== WHAT TO WORK ON ==
Determine the number of lines in the entries below in which the word "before" appears, and reply with that number only.

== THE DATA ==
┏━━

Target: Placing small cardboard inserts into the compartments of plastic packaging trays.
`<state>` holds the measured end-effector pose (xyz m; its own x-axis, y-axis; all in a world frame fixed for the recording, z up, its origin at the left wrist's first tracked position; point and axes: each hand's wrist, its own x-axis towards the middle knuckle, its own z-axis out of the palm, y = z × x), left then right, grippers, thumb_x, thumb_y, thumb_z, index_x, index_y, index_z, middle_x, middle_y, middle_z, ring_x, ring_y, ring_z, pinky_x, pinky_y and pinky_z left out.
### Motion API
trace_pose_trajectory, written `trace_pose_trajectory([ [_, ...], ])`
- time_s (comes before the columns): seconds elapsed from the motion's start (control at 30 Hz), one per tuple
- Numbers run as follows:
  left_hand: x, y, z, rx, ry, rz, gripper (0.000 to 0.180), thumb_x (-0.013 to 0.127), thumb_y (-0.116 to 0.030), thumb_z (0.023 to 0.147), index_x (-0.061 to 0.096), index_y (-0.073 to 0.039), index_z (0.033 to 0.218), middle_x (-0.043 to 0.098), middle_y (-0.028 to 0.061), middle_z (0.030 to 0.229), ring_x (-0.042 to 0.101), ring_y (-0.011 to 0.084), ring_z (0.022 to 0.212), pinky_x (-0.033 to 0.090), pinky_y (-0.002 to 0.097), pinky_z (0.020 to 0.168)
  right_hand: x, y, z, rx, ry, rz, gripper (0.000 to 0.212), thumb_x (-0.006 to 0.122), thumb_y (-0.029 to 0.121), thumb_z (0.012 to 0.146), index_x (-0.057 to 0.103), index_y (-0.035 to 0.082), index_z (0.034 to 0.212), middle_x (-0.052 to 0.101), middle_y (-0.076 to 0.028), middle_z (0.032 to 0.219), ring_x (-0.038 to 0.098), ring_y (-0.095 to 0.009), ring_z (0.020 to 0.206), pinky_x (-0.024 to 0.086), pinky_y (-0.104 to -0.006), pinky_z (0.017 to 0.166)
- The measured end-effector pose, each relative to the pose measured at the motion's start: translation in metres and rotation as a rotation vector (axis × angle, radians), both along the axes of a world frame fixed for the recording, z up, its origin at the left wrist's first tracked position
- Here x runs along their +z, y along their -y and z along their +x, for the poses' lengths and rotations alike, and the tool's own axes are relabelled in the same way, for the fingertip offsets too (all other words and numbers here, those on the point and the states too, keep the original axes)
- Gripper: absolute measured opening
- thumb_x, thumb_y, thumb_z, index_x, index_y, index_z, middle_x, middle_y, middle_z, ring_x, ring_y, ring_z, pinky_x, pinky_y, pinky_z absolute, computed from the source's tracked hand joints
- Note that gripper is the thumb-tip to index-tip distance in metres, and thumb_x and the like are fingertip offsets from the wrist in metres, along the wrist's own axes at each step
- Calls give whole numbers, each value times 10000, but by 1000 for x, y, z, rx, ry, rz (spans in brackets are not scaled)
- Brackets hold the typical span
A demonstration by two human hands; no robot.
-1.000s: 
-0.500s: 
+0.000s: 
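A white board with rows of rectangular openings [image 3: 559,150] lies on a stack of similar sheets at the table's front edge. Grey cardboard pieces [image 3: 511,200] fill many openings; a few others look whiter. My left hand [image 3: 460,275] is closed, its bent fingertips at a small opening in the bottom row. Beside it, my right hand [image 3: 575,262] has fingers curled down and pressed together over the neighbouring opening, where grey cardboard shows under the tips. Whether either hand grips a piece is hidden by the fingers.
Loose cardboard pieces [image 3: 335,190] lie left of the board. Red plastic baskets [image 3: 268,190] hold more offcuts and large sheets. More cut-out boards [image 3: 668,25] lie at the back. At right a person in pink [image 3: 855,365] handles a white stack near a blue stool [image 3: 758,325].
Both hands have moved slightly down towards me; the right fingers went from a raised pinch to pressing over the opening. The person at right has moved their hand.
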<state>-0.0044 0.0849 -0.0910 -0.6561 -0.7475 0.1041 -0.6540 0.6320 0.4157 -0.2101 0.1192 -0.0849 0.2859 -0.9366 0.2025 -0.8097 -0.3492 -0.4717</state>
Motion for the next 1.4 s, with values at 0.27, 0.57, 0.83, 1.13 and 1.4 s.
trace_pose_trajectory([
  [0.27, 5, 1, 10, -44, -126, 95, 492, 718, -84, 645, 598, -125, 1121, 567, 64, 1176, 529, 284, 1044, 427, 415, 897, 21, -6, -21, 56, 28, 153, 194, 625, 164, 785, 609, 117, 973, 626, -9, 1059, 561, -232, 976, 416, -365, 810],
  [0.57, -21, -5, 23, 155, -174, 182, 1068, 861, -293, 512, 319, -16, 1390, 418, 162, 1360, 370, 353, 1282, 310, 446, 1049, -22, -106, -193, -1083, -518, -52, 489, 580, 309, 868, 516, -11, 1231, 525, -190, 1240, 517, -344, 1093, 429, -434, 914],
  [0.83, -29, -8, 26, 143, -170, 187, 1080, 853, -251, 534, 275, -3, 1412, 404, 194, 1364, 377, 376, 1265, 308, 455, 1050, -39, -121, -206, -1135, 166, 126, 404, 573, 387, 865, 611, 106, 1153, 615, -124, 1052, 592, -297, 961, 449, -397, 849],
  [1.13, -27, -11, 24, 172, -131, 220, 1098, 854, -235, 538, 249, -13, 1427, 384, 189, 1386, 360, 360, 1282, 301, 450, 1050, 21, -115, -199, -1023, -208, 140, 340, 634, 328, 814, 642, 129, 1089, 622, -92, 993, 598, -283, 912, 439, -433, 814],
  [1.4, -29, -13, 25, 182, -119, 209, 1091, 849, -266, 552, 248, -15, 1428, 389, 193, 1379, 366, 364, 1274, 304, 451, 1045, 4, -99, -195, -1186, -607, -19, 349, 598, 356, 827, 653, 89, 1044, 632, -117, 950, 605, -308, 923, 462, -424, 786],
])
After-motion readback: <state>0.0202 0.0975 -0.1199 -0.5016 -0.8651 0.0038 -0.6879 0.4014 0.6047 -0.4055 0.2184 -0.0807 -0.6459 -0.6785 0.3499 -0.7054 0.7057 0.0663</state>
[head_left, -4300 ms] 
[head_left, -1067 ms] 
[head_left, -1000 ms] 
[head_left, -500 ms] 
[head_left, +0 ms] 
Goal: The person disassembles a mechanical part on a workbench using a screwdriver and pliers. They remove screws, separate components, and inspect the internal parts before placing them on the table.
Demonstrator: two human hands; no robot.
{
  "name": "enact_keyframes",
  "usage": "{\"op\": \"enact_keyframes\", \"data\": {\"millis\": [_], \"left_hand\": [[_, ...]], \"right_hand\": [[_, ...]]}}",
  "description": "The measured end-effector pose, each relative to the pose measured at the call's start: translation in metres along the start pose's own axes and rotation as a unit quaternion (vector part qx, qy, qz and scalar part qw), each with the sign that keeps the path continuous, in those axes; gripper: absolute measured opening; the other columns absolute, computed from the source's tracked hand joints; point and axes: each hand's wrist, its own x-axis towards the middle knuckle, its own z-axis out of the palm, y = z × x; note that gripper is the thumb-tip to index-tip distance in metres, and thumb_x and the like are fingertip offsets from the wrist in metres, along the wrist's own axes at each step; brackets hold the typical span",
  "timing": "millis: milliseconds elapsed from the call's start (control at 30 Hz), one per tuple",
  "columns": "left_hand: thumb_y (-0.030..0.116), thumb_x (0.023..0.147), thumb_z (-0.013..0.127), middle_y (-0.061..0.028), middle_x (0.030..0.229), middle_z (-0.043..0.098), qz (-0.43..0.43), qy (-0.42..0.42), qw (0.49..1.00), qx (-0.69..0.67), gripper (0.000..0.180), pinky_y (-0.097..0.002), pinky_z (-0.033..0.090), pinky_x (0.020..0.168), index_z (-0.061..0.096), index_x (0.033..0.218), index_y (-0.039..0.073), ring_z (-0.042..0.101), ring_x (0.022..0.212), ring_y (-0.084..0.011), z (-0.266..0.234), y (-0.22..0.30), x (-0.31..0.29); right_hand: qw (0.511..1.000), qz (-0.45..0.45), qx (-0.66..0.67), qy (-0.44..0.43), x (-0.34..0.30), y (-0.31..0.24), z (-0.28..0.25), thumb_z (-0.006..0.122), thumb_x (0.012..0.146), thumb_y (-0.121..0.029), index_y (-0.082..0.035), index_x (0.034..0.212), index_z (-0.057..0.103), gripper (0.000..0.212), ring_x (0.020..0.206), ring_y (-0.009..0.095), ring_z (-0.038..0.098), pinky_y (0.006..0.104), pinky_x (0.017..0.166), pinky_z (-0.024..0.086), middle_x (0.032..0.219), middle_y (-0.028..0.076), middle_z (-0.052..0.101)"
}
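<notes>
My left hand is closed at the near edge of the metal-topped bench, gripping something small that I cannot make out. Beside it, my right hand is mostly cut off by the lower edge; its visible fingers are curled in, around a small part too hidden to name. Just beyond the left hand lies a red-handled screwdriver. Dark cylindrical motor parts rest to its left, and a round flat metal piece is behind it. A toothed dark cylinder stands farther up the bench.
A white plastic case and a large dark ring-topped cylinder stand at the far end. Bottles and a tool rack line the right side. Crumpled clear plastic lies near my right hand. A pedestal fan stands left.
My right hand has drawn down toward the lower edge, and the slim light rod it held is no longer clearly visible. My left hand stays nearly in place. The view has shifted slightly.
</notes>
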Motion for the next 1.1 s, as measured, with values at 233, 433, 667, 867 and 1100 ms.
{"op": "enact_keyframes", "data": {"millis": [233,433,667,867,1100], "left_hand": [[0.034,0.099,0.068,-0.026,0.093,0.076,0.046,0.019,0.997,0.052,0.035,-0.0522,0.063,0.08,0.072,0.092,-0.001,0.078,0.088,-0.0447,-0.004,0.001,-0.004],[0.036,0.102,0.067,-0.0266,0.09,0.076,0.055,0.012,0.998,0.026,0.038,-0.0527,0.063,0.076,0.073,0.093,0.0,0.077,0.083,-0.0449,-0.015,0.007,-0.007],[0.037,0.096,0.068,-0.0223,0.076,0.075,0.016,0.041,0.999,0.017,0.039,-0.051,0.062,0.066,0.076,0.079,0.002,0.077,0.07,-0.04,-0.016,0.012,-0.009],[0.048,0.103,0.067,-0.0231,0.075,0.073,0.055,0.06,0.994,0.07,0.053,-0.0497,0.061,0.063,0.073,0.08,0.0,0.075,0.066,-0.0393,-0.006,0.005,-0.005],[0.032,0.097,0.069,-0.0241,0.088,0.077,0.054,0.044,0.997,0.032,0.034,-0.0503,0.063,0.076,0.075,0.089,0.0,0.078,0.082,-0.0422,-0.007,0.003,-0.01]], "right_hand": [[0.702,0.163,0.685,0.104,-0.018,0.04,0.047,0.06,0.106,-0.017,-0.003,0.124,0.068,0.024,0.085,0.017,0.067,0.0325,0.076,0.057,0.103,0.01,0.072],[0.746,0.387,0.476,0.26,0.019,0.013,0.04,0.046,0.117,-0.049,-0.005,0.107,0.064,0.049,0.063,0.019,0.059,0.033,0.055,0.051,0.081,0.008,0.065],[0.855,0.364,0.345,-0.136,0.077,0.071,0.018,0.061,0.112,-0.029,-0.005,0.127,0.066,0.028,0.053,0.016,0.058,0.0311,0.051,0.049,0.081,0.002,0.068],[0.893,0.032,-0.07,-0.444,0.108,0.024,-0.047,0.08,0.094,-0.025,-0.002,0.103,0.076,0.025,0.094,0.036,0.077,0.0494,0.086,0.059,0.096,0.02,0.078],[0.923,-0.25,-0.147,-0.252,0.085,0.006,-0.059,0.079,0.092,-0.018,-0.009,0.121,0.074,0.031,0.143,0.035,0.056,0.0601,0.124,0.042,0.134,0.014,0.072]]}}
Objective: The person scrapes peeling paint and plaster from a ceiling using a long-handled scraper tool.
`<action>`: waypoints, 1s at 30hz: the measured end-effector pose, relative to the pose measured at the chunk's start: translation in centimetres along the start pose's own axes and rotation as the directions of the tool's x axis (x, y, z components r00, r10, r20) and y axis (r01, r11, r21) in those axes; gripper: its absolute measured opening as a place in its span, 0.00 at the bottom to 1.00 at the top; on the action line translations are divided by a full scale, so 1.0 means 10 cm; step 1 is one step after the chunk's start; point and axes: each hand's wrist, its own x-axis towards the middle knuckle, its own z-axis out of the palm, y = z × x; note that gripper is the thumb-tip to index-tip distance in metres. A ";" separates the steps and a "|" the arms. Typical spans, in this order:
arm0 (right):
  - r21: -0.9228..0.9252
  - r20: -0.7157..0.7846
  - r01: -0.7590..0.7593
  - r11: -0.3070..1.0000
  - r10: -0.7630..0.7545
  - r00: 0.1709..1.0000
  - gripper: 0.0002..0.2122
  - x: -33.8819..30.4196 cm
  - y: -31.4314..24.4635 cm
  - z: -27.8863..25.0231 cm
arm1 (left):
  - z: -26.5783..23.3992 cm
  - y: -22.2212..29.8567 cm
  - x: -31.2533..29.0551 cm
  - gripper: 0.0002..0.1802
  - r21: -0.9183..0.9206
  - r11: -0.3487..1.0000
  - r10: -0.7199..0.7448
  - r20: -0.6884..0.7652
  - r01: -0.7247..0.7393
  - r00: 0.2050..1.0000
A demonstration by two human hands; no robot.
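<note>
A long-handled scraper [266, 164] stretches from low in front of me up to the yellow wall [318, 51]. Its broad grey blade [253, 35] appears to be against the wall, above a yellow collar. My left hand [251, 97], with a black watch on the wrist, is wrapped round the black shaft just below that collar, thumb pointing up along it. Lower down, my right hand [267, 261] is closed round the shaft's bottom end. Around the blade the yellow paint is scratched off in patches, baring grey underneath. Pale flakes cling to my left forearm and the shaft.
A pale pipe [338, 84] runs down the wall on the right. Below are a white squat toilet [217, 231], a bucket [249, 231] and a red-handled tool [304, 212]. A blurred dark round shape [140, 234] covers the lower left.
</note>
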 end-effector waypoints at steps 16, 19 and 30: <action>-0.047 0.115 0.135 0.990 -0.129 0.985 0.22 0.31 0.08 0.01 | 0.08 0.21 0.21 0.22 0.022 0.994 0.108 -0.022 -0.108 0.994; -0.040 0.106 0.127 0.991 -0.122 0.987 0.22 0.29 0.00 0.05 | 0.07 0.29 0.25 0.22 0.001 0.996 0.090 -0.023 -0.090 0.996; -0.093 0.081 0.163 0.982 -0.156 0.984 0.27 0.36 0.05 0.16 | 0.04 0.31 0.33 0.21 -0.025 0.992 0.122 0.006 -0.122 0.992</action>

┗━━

== WRITTEN RESPONSE ==
2